What Wisconsin's governor is really threatening

When Scott Walker talks of unleashing the National Guard on public employees, he conjures an ugly history

Published February 18, 2011 12:45PM (EST)

Striking sanitation workers and their supporters are flanked by bayonet-wielding National Guard troops and armored vehicles during a march on City Hall in Memphis, Tenn., March 29, 1968. Right: Gov. Scott Walker
Striking sanitation workers and their supporters are flanked by bayonet-wielding National Guard troops and armored vehicles during a march on City Hall in Memphis, Tenn., March 29, 1968. Right: Gov. Scott Walker

Wisconsin Gov. Scott Walker has declared war on state workers, almost literally.

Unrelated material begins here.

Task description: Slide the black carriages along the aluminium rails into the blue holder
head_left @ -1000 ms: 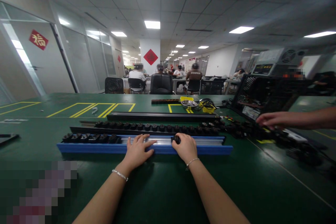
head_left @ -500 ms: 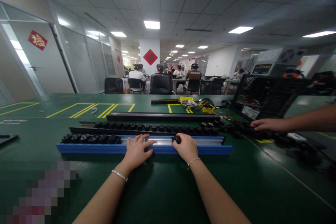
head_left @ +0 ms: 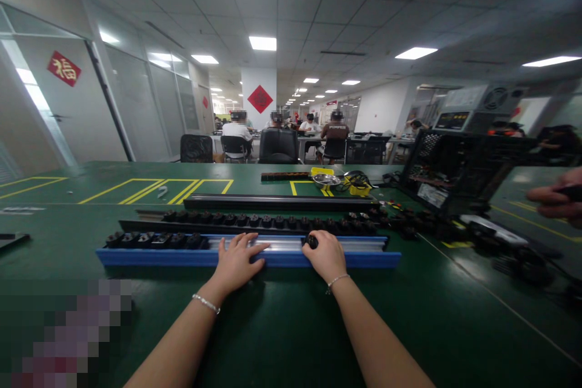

First, he proposed a state budget that would cut retirement and healthcare for workers like teachers and nurses, and strip away nearly all of their collective bargaining rights. But even more significantly, he announced last Friday that he had alerted the National Guard to be ready for state workers to strike or protest, an unprecedented step in modern times.

This would be the first time in nearly 80 years that the National Guard would be used to break a strike by Wisconsin workers, and the first time in over 40 years that the National Guard would be used against public workers anywhere in the country. The last time was the Memphis sanitation strike in 1968, just before Dr. Martin Luther King Jr.’s assassination.

The outrage was immediate across labor message boards, Twitter and Facebook pages. Over the last two days, tens of thousands have protested in front of the capitol building in Madison in defiance of the governor, some even camping overnight.

To understand the visceral, emotional nature of this outcry, you have to understand the history of the National Guard and the labor movement -- and what this means for the relationship between labor and the state today.

During the late 1800s and early 1900s, governors often mobilized the National Guard during strikes.  Sometimes the Guard was genuinely neutral, assigned to buffer the dangerous zone between strikers and their employers. Other times, the Guard was explicitly charged with breaking the strike. During these instances, violence often erupted between strikers and soldiers with terrible, bloody results.

National Guard soldiers clashed with strikers in Buffalo, N.Y., Birmingham, Ala., Coeur d’Alene, Idaho,  Salt Lake City and Telluride, Colo., at the turn of the 20th century. In just two years, between 1911 and 1913, the militia was mobilized against coal miners in West Virginia, textile workers in Massachusetts, textile workers in New Jersey, and copper miners in Michigan. During an infamous bloodbath in 1914, soldiers killed striking coal miners and their families in Ludlow, Colo., including at least six men, two women and 12 children.

During the 1934 Auto-Lite strike in Toledo, a battle raged for five days between 6,000 strikers and 1,300 members of the Ohio National Guard, leaving two strikers dead and more than 200 injured. Three years later, during the famous occupation of General Motors in Flint, Mich., the governor ordered thousands of soldiers to the factory, as the workers swore to resist them by force.

And in Wisconsin, Gov. Albert Schmedeman used the National Guard to disrupt a 1933 strike by dairy farmers, sometimes with bayonets and tear gas, when they tried to raise the price of milk. Newspapers reported that he was preparing for a "bona fide war." The Guard mobilized again the next year during a strike by the United Auto Workers. It was the last time the National Guard would be used during a strike in Wisconsin. Until, possibly, now.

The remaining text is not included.